We advocate that tumours showing heterogenous areas of staining (loss of MMR IHC staining admixed with areas of strong and diffuse retained MMR protein expression) should not automatically be regarded as MMR IHC‐intact/‐retained cases or artefactual. For the purposes of excluding Lynch syndrome, if MSH2 protein is intact (and we have not observed heterogenous staining with this protein), then Lynch syndrome is extremely unlikely. After ensuring the fidelity of the IHC staining, these cases should be further investigated by molecular analysis, including MSI and potentially sequencing. The clinical significance of identifying heterogenous IHC staining patterns and tumour areas with differing MSI and molecular status needs further study but may define new tumour profiles and molecular mechanisms with therapeutic and prognostic implications.

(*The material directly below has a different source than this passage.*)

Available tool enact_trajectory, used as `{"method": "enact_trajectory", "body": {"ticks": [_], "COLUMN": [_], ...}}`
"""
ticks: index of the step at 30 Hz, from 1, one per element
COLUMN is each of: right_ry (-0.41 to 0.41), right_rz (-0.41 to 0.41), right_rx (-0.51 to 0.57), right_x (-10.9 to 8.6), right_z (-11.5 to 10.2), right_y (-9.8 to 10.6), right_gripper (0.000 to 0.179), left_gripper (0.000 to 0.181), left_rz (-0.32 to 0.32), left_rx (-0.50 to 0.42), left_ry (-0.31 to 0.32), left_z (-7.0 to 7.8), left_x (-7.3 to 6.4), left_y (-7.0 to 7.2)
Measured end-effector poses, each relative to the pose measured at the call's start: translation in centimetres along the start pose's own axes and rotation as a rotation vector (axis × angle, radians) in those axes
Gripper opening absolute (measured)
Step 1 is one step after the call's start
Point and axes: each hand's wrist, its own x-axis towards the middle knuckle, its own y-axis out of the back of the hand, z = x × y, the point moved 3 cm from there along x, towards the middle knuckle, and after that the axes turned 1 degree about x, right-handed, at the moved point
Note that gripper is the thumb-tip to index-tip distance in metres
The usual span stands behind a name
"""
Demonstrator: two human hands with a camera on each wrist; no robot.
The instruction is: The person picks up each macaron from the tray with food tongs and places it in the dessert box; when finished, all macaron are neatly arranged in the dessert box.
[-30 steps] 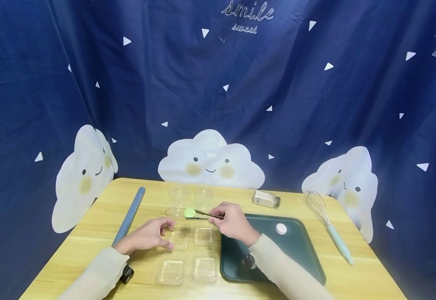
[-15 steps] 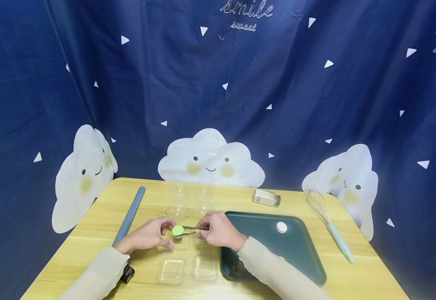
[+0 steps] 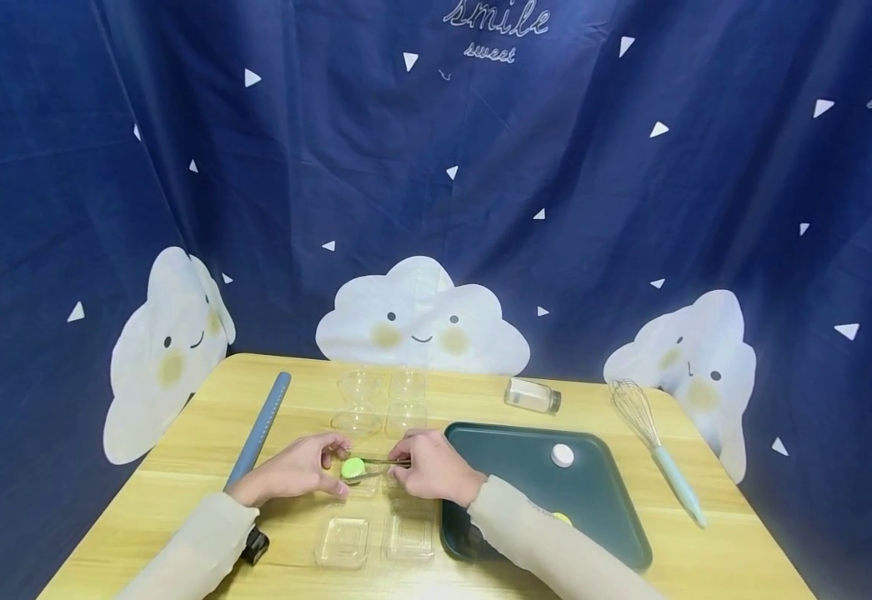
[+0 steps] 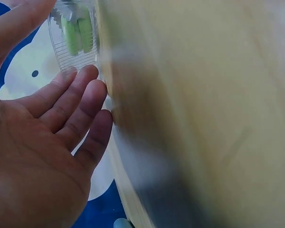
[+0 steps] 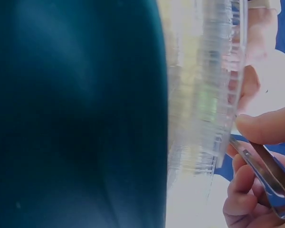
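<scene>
A navy curtain (image 3: pixel 376 167) backs a wooden tabletop (image 3: pixel 286 567), with a dark green tray (image 3: pixel 601 492) at the person's right; the left hand (image 3: pixel 297 468) curves just beside a clear container (image 4: pixel 76 61), its fingers standing apart from the thumb; the right hand (image 3: pixel 430 467) has its fingers clamped on metal tweezers (image 3: pixel 383 462); their long axis runs crosswise, nearly level in the head view, tips pointing left toward the other hand; between those tips sits a round green piece (image 3: pixel 353 468), broad face up, its two parallel layers visible through the container's ribbed wall.
</scene>
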Motion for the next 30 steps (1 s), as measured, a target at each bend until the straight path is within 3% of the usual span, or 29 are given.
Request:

In conclusion, we feel that the heterogeneity of MMR protein expression, especially with MSH6, is seen every so often by many who interpret MMR proteins. The aphoristic, gestalt reaction when confronted by such staining is to invoke an artefact effect and ask for the stain to be repeated. If the on‐slide and in‐built controls (stroma and lymphocytes) show retained staining, then the artefact is removed from the equation and the results of our study explain some of these cases with heterogenous staining. Clearly, not all the answers and explanations are at hand, but this does open new vistas for MMR IHC interpretation and implications.
Author contributions statement
AJM, J‐M C‐C, TS, SK‐R, SS, PS and RC interpreted the data (experimental and clinical) and contributed to the writing of the manuscript. SG carried out the experiments. TS performed the bioinformatics. All authors were involved in writing the paper and had final approval of the submitted and published versions.
No conflicts of interest were declared.